Absorptionskältemaschinezum Vergrößern anklicken
Die Absorptionskältemaschine im UBA Dessau kühlt klimafreundlich mit dem Kältemittel Wasser.
Quelle: Umweltbundesamt

Kältetechnik schlägt in Deutschland mit etwa 14 Prozent des Stromverbrauchs und 5 Prozent der Treibhausgas-Emissionen zu Buche. Welche Systeme für Gebäude und Industrieprozesse klimafreundlich sind und wie sich ihr Marktanteil steigern ließe, war Thema einer UBA-Studie.

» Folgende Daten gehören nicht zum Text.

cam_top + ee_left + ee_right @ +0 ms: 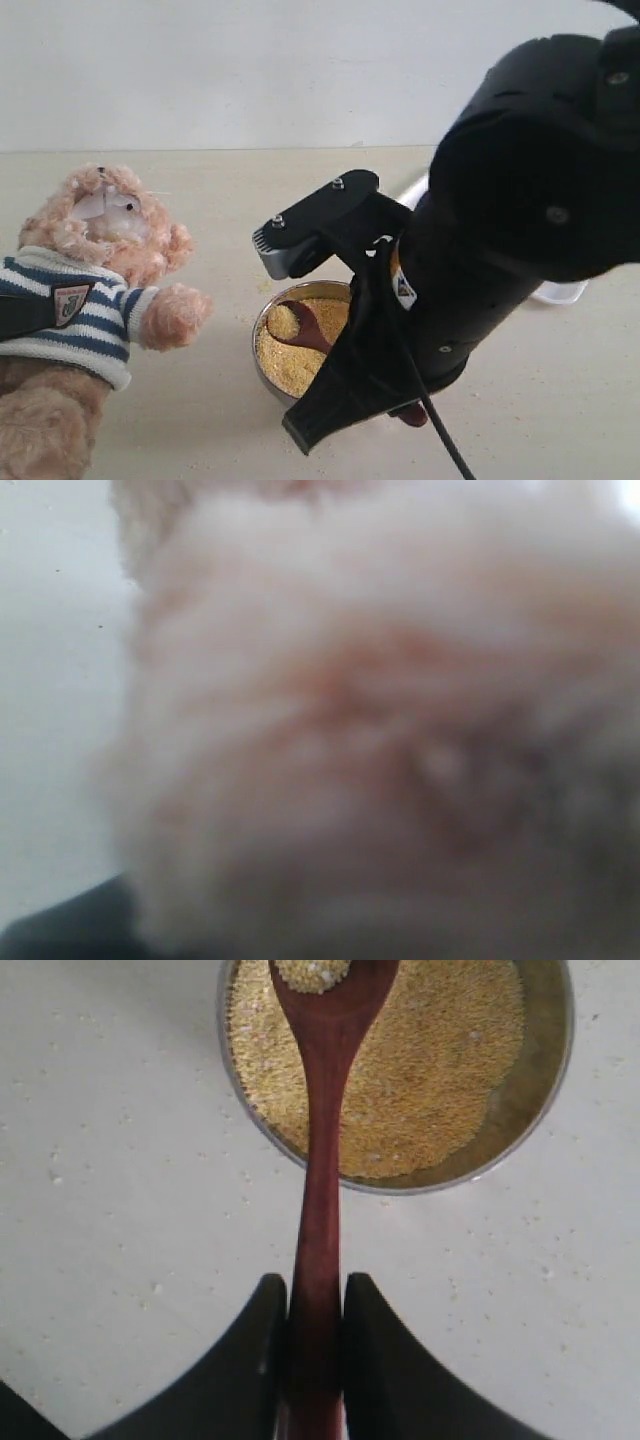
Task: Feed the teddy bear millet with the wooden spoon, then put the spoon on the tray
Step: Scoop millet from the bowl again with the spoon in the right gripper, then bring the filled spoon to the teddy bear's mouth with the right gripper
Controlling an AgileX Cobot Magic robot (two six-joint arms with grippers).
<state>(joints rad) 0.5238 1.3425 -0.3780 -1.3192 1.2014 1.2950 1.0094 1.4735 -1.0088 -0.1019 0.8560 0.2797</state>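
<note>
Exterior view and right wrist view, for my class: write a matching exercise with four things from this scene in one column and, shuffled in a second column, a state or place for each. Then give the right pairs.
Column A
1. wooden spoon
2. steel bowl
3. teddy bear
4. right tool

Column B
a. wears a striped shirt
b. filled with millet
c. shut on a dark handle
d. carries a small heap of grains

Pairs: 1-d, 2-b, 3-a, 4-c
</note>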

Bei der Gebäudeklimatisierung ist es für den Klimaschutz am wichtigsten, die Kältesysteme nicht mit klimaschädlichen teilfluorierten Kohlenwasserstoffen (HFKW) als Kältemittel zu betreiben. Zumindest sollte deren Entweichen in die Umwelt so weit wie möglich unterbunden werden. Dies ist noch relevanter, als auf den Energieverbrauch zu achten. Klimafreundliche Alternativen sind natürliche Kältemittel wie Ammoniak und Propan. In der Industrie, wo Anlagen für die Prozesskühlung wesentlich länger und das ganze Jahr über in Betrieb sind, spielt der Energieverbrauch die bedeutendere Rolle.